Pertama, umat Islam belum punya hubungan yang kokoh dalam hal politik. Meski sebelumnya mereka pernah bersama dalam wadah Masyumi, namun, pada akhirnya (seperti: PSII dan NU) memisahkan diri akibat alasan tertentu.
Kedua, pembelotan dari Masyumi akibat godaan-godaan politik atau dengan bahasa lain politik umat Islam terpecah belah akibat kepentingan.
Pada bulan Juli 1947 misalnya, unsur SI (PSII) dalam Masyumi melepaskan diri dari Masyumi. Setelah pisah, mereka mau diajak gabung dalam Kabinet Amir Hamzah. Waktu itu yang jadi wakil dalam kabinet bernama Wondoamiseno (Menteri Dalam Negeri), Sjahbudin Latief, (Menteri Muda Penerangan) dll.
Pada Mei 1952, NU menyusul PSII keluar dari Masyumi –sesuai keputusan kongres di Palembang– dan mendirikan partai sendiri. Pada Pemilu 1955 ia berhasil keluar sebagai salah satu partai besar setelah PNI dan Masyumi. Perwakilannya dalam Parlemen sebanyak 45 orang.
Sebab keluarnya NU di antaranya adalah perasaan tidak puas atas dominasi kelompok reformis (modernis) dalam dewan partai yang waktu itu diketuai oleh M. Natsir.

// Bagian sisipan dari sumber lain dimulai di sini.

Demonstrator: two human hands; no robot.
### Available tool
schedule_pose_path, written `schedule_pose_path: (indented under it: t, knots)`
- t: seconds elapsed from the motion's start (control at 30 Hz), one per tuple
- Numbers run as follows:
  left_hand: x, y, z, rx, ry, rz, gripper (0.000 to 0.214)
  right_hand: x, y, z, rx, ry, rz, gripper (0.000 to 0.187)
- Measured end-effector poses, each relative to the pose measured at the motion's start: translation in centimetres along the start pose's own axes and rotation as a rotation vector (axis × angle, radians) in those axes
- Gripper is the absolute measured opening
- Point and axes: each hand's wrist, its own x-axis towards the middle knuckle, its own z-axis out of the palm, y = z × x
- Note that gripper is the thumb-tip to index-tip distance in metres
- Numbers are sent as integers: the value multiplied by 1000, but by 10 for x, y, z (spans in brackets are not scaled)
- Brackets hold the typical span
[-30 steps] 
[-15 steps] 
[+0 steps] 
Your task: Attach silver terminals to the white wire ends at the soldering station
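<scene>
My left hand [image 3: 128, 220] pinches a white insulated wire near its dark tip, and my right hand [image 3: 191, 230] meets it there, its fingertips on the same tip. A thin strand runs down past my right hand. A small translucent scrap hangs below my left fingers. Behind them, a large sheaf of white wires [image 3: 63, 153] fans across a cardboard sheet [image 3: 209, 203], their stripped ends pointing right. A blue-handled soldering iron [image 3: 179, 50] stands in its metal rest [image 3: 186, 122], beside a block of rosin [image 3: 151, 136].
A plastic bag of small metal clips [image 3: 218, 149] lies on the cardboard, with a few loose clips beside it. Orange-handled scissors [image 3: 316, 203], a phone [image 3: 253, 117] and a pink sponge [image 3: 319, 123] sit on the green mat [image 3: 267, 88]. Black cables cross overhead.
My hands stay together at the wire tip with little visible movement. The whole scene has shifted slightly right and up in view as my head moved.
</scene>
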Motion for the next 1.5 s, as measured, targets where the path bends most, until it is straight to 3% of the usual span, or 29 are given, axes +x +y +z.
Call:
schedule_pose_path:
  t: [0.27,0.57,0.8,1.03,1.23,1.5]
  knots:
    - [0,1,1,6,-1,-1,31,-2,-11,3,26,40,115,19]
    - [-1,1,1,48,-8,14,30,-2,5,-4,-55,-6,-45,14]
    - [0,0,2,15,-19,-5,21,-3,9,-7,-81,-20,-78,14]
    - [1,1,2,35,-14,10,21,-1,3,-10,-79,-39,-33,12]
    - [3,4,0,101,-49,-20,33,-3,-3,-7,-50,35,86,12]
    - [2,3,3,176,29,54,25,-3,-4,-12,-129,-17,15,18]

Menurut Syafii Ma’arif, “Godaan terhadap kekuasaan politik ini sebenarnya wajar-wajar saja. Yang disayangkan, pemimpin-pemimpin umat pada waktu itu tidak berusaha keras menciptakan islah politik berdasarkan semangat November di mana NU merupakan satu tulang punggung utamanya.” (39)
Akibatnya, waktu itu umat Islam Indonesia terpecah dalam empat partai: Masyumi, PSII, NU dan Perti (yang sejak awal memang tidak bergabung dengan Masyumi).
Ketiga, pendekatan berbeda antara Masyumi dan NU bersama partai sehaluan lain dalam Liga Muslimin dalam menghadapi Demokrasi Terpimpin.
Kalau Masyumi, menurut Istilah Prof. Syafi’i, menggunakan pendekatan Idealisme Martir. Rezim Soekarno (dalam Demokrasi Terimpin), 100 persen menyimpang sehingga harus dikritisi dan di lawan.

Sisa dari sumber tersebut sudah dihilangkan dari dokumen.